- WHAT IS NEEDED:
Write out every line below that includes the word "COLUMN".

- DATA SHOWN:
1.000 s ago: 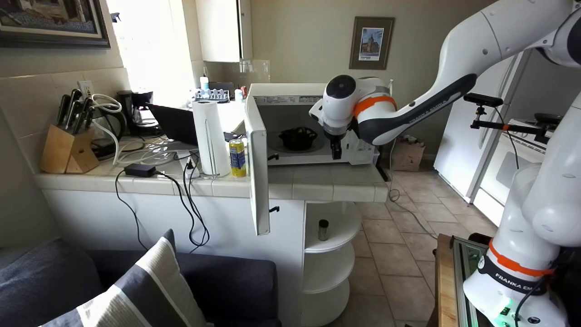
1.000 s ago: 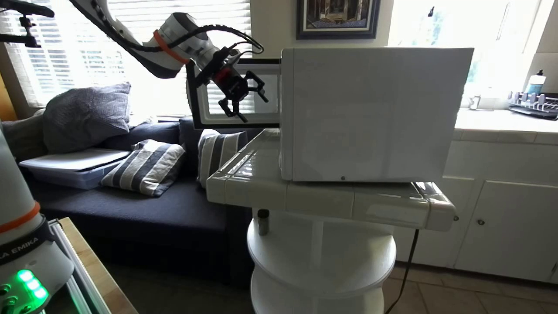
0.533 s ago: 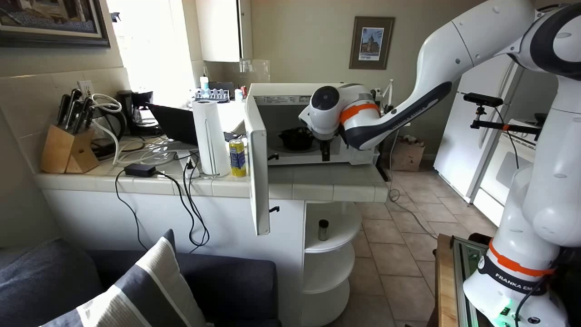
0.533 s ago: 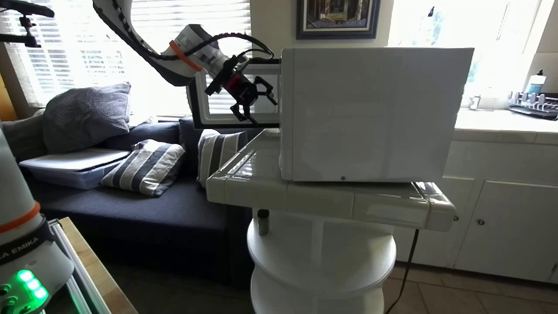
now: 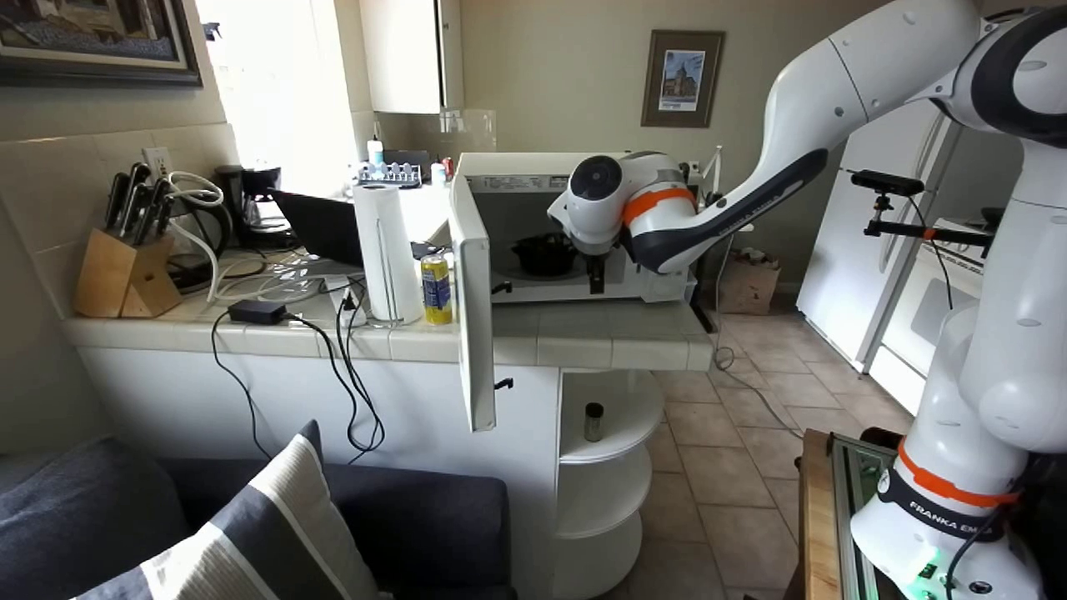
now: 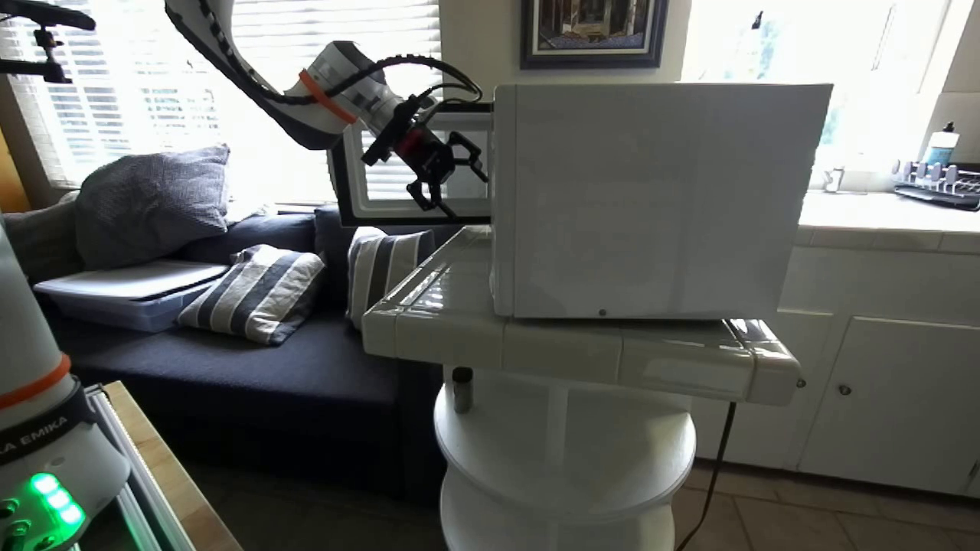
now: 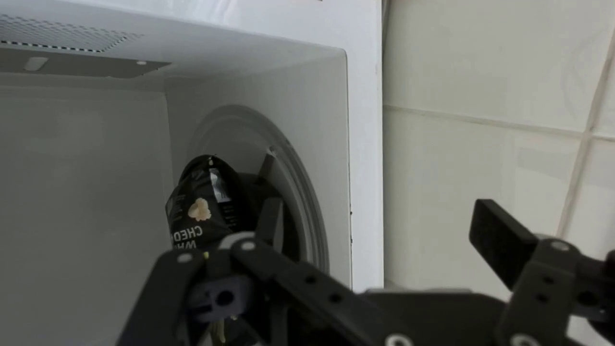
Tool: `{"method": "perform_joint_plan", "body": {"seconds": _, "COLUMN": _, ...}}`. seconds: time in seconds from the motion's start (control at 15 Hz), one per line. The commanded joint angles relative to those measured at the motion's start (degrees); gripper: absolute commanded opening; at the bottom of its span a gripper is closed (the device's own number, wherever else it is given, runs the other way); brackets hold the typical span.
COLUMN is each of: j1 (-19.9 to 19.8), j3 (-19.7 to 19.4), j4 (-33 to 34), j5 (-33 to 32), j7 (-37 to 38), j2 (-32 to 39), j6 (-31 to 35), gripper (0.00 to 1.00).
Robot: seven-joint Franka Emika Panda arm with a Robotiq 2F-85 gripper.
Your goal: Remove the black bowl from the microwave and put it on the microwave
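Over the last second the arm [image 5: 788, 150] has carried the fingers [image 7: 502, 238] closer to the mouth of the microwave [image 6: 662, 203], though nearly all of that came in the first half; since then it has all but stood still. The black bowl [image 5: 540, 257] has not shifted: it sits inside the microwave, seemingly on the turntable [image 7: 230, 129], with the hinged door [image 5: 477, 333] swung out. The task is therefore at the reach, I judge, with neither lifting out nor setting on top begun, and the halt looks like lining up.

The fingers are spread well apart and hold nothing. In the wrist view one crosses the sight line to the bowl and a printed black snack bag [image 7: 202, 211], while the other shows over the tiled desk [image 7: 480, 158]; whether the bag lies in the bowl or beside it, I cannot tell.

The arm comes down from a high elbow, forearm sloping, wrist tilted, so the fingers point obliquely down at the opening, above the desk. In an exterior view the upper fingertip [image 6: 478, 167] is just beside the microwave's front edge; going in probably calls for care with that edge
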Motion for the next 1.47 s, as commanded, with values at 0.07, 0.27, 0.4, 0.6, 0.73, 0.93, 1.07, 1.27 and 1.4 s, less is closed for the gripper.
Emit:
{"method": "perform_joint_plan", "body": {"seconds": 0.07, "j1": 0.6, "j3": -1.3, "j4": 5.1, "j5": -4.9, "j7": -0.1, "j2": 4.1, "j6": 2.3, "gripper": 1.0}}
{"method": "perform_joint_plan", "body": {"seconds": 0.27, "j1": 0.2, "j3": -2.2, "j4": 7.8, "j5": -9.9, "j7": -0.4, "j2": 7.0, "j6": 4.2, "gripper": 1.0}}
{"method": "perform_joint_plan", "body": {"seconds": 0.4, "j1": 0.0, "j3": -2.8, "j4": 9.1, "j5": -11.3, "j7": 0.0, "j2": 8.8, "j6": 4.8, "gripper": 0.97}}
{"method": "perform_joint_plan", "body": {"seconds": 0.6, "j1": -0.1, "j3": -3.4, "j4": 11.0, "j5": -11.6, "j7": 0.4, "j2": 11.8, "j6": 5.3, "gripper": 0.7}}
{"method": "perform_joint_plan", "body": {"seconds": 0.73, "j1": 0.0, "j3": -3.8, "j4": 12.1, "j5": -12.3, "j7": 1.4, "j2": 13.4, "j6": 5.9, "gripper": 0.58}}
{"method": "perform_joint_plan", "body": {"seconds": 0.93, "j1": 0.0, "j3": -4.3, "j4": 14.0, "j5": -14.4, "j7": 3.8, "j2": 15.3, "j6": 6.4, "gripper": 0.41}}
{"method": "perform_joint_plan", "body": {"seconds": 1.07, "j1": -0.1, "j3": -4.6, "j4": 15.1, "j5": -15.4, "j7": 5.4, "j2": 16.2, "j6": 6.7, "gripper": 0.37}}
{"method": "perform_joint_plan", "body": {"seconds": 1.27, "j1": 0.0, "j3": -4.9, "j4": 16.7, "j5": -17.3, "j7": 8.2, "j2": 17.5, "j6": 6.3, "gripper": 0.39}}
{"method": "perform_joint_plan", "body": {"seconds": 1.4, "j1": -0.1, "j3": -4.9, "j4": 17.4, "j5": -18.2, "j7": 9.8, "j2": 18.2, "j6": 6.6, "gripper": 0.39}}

- TASK OUTPUT:
Tool: `{"method": "perform_joint_plan", "body": {"seconds": _, "COLUMN": _, ...}}`. seconds: time in seconds from the motion's start (control at 15 Hz), one per line. The commanded joint angles relative to those measured at the motion's start (degrees); gripper: absolute commanded opening; at the bottom of its span a gripper is closed (the device's own number, wherever else it is given, runs the other way); brackets hold the typical span.
COLUMN is each of: j1 (-19.9 to 19.8), j3 (-19.7 to 19.4), j4 (-33 to 34), j5 (-33 to 32), j7 (-37 to 38), j2 (-32 to 39), j6 (-31 to 35), gripper (0.00 to 1.00).

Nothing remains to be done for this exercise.